▶ _SOURCE MATERIAL_:
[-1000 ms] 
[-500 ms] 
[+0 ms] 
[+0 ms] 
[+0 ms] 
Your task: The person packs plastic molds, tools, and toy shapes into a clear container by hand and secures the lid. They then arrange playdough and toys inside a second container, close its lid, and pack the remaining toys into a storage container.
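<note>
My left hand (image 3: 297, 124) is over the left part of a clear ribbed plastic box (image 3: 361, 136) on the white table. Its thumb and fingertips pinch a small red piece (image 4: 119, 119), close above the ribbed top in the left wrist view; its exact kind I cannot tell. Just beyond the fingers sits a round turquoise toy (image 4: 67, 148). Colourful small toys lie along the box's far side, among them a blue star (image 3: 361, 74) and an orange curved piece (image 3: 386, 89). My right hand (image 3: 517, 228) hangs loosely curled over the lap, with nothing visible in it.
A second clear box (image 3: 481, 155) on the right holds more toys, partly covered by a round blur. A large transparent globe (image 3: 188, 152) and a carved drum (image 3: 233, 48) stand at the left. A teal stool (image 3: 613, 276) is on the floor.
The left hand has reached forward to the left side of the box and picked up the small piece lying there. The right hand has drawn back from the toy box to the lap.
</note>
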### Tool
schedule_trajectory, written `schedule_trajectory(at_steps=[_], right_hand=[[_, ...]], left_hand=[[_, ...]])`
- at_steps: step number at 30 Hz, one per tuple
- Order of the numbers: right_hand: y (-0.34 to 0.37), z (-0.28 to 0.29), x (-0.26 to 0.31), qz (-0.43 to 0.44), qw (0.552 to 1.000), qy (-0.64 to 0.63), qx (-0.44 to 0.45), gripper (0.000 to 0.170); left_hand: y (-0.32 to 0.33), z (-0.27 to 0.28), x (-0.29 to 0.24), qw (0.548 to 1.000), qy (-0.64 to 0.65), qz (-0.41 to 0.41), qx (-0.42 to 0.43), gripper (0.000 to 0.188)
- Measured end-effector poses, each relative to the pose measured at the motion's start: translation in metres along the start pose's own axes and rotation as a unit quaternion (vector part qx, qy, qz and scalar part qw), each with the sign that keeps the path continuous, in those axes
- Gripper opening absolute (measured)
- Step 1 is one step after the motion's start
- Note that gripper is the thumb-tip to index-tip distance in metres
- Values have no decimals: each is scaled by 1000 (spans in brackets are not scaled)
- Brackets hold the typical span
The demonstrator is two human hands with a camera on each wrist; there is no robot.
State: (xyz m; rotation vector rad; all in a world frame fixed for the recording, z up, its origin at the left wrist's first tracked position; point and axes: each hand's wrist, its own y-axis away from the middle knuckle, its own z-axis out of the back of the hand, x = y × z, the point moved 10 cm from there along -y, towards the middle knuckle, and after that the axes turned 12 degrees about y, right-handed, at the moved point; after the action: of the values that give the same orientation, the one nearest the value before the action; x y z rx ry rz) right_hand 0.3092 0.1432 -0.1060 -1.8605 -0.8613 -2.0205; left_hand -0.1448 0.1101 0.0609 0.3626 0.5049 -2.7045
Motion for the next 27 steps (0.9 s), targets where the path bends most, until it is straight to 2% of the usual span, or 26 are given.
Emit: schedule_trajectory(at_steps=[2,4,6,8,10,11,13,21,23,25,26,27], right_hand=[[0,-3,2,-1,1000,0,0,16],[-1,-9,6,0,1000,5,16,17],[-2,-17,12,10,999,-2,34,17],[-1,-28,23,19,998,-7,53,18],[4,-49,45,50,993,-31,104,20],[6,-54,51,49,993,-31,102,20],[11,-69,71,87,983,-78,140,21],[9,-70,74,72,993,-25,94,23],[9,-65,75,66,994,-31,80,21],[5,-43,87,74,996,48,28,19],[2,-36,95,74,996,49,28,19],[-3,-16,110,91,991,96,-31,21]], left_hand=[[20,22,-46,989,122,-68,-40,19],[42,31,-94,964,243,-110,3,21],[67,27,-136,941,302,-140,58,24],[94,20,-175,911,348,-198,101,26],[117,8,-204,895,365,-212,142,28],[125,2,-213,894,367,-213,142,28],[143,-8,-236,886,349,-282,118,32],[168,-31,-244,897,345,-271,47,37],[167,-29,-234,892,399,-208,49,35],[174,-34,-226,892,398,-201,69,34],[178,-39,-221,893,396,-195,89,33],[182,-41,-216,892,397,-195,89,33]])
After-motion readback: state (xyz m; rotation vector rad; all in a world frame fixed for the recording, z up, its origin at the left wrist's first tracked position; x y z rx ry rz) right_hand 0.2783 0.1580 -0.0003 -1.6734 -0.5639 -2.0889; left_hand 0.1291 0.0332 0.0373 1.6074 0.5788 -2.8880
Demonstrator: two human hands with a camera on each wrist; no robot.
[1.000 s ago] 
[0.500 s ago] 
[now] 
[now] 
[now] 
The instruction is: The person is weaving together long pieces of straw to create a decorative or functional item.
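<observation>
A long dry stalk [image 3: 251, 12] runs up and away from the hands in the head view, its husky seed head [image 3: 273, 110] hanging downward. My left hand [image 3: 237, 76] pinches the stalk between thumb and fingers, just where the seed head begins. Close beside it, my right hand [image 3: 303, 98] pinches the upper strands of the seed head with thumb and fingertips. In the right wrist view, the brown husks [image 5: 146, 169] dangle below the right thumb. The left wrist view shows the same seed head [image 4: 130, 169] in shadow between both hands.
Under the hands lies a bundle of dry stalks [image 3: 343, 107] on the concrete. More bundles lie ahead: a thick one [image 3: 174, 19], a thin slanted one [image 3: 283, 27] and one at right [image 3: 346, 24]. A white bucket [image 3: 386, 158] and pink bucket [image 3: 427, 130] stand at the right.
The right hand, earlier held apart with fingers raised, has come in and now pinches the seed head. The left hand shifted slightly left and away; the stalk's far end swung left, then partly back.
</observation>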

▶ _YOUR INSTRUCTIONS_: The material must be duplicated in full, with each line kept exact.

▶ _ANSWER SECTION_:
[-1000 ms] 
[-500 ms] 
[+0 ms] 
[+0 ms] 
[+0 ms] 
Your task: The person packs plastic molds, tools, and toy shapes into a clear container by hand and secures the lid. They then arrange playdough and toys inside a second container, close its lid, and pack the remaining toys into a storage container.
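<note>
My left hand (image 3: 297, 124) is over the left part of a clear ribbed plastic box (image 3: 361, 136) on the white table. Its thumb and fingertips pinch a small red piece (image 4: 119, 119), close above the ribbed top in the left wrist view; its exact kind I cannot tell. Just beyond the fingers sits a round turquoise toy (image 4: 67, 148). Colourful small toys lie along the box's far side, among them a blue star (image 3: 361, 74) and an orange curved piece (image 3: 386, 89). My right hand (image 3: 517, 228) hangs loosely curled over the lap, with nothing visible in it.
A second clear box (image 3: 481, 155) on the right holds more toys, partly covered by a round blur. A large transparent globe (image 3: 188, 152) and a carved drum (image 3: 233, 48) stand at the left. A teal stool (image 3: 613, 276) is on the floor.
The left hand has reached forward to the left side of the box and picked up the small piece lying there. The right hand has drawn back from the toy box to the lap.
</note>
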### Tool
schedule_trajectory, written `schedule_trajectory(at_steps=[_], right_hand=[[_, ...]], left_hand=[[_, ...]])`
- at_steps: step number at 30 Hz, one per tuple
- Order of the numbers: right_hand: y (-0.34 to 0.37), z (-0.28 to 0.29), x (-0.26 to 0.31), qz (-0.43 to 0.44), qw (0.552 to 1.000), qy (-0.64 to 0.63), qx (-0.44 to 0.45), gripper (0.000 to 0.170); left_hand: y (-0.32 to 0.33), z (-0.27 to 0.28), x (-0.29 to 0.24), qw (0.548 to 1.000), qy (-0.64 to 0.65), qz (-0.41 to 0.41), qx (-0.42 to 0.43), gripper (0.000 to 0.188)
- Measured end-effector poses, each relative to the pose measured at the motion's start: translation in metres along the start pose's own axes and rotation as a unit quaternion (vector part qx, qy, qz and scalar part qw), each with the sign that keeps the path continuous, in those axes
- Gripper opening absolute (measured)
- Step 1 is one step after the motion's start
- Note that gripper is the thumb-tip to index-tip distance in metres
- Values have no decimals: each is scaled by 1000 (spans in brackets are not scaled)
- Brackets hold the typical span
The demonstrator is two human hands with a camera on each wrist; there is no robot.
State: (xyz m; rotation vector rad; all in a world frame fixed for the recording, z up, its origin at the left wrist's first tracked position; point and axes: each hand's wrist, its own y-axis away from the middle knuckle, its own z-axis out of the back of the hand, x = y × z, the point moved 10 cm from there along -y, towards the middle knuckle, and after that the axes turned 12 degrees about y, right-handed, at the moved point; after the action: of the values that give the same orientation, the one nearest the value before the action; x y z rx ry rz) right_hand 0.3092 0.1432 -0.1060 -1.8605 -0.8613 -2.0205; left_hand -0.1448 0.1101 0.0609 0.3626 0.5049 -2.7045
Motion for the next 27 steps (0.9 s), targets where the path bends most, until it is straight to 2% of the usual span, or 26 are given.
Emit: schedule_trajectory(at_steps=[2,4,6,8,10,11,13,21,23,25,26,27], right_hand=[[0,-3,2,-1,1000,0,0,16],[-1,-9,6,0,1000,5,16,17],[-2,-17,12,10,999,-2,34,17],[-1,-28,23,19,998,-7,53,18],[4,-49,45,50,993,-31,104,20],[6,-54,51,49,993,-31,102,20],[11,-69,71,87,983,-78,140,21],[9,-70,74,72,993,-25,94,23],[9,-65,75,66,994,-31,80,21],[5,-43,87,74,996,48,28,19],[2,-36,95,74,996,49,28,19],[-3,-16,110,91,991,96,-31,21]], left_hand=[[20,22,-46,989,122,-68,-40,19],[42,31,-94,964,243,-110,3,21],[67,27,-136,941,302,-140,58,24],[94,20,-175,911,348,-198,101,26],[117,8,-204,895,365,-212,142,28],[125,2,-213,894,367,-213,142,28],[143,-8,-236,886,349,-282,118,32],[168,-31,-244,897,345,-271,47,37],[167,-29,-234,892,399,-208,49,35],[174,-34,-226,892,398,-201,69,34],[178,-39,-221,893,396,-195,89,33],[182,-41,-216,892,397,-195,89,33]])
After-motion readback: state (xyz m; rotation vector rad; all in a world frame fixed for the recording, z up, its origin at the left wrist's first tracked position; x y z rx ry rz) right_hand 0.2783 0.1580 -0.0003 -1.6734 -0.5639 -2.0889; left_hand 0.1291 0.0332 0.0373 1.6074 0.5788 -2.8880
Demonstrator: two human hands with a camera on each wrist; no robot.
[1.000 s ago] 
[0.500 s ago] 
[now] 
[now] 
[now] 
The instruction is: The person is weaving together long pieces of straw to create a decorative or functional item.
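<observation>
A long dry stalk [image 3: 251, 12] runs up and away from the hands in the head view, its husky seed head [image 3: 273, 110] hanging downward. My left hand [image 3: 237, 76] pinches the stalk between thumb and fingers, just where the seed head begins. Close beside it, my right hand [image 3: 303, 98] pinches the upper strands of the seed head with thumb and fingertips. In the right wrist view, the brown husks [image 5: 146, 169] dangle below the right thumb. The left wrist view shows the same seed head [image 4: 130, 169] in shadow between both hands.
Under the hands lies a bundle of dry stalks [image 3: 343, 107] on the concrete. More bundles lie ahead: a thick one [image 3: 174, 19], a thin slanted one [image 3: 283, 27] and one at right [image 3: 346, 24]. A white bucket [image 3: 386, 158] and pink bucket [image 3: 427, 130] stand at the right.
The right hand, earlier held apart with fingers raised, has come in and now pinches the seed head. The left hand shifted slightly left and away; the stalk's far end swung left, then partly back.
</observation>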

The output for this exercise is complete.